- Task to carry out
Among the records, how many lines carry the string "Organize"? Give that number with nothing added.

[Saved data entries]
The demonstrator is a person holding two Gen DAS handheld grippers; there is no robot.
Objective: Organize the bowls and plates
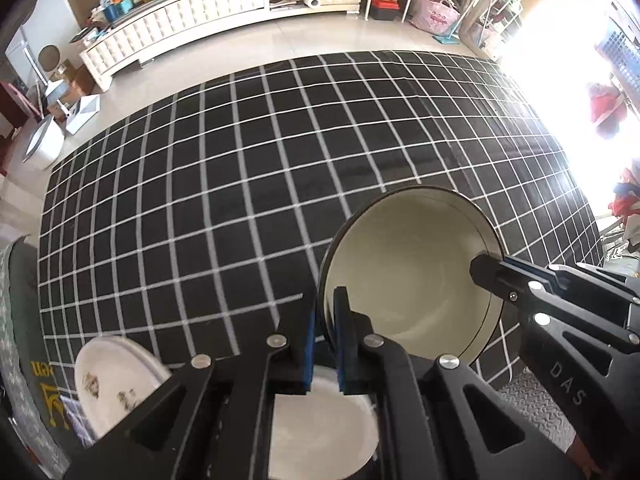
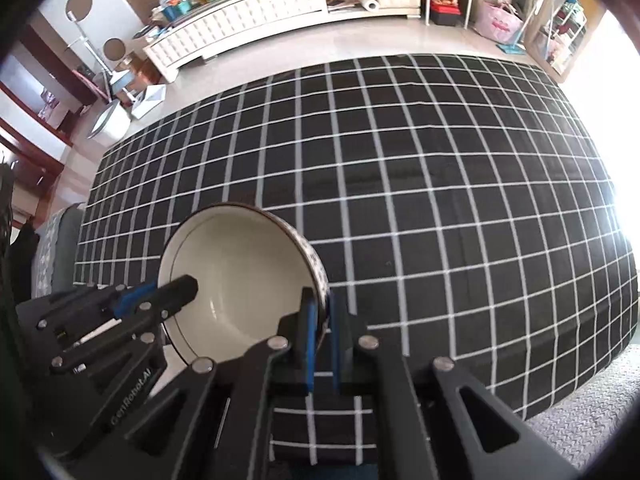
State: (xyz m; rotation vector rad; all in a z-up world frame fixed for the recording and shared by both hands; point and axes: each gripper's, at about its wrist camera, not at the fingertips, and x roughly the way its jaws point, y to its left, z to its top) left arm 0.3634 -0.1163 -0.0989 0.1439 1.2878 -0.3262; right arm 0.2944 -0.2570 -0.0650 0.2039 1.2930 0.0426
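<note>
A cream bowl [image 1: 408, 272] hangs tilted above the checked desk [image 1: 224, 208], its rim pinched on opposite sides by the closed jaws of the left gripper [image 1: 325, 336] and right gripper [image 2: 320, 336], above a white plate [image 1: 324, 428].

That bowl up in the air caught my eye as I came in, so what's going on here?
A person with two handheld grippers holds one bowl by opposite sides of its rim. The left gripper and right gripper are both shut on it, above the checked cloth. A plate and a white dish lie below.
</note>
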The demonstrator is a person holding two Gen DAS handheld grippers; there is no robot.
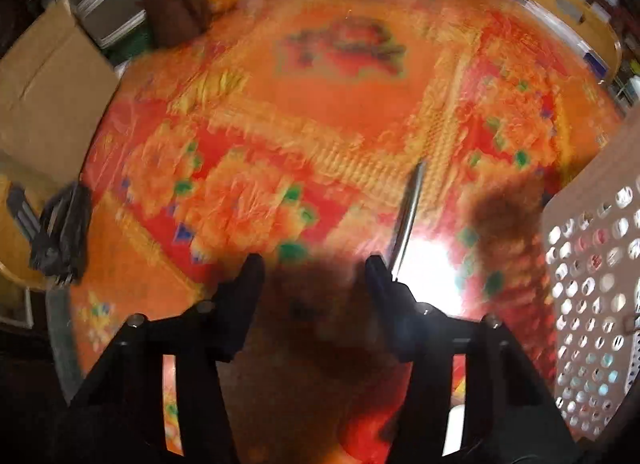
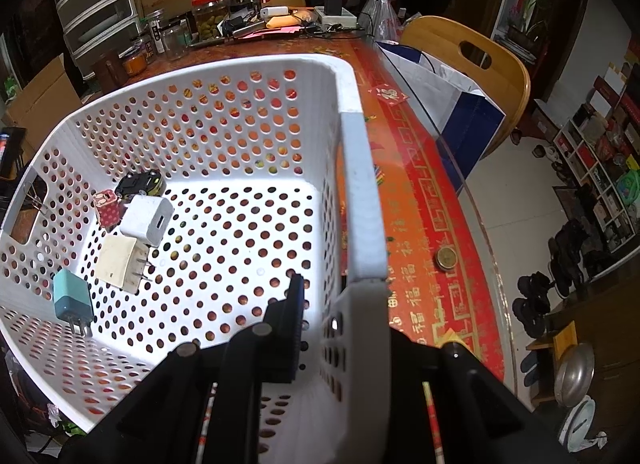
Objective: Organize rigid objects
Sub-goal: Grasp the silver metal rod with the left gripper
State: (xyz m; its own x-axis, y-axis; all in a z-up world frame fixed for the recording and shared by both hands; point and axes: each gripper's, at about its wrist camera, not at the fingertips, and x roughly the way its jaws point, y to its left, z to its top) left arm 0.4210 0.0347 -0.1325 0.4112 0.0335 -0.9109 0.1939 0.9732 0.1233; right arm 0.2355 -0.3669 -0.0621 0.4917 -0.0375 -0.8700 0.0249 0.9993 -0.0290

- Output of the task
2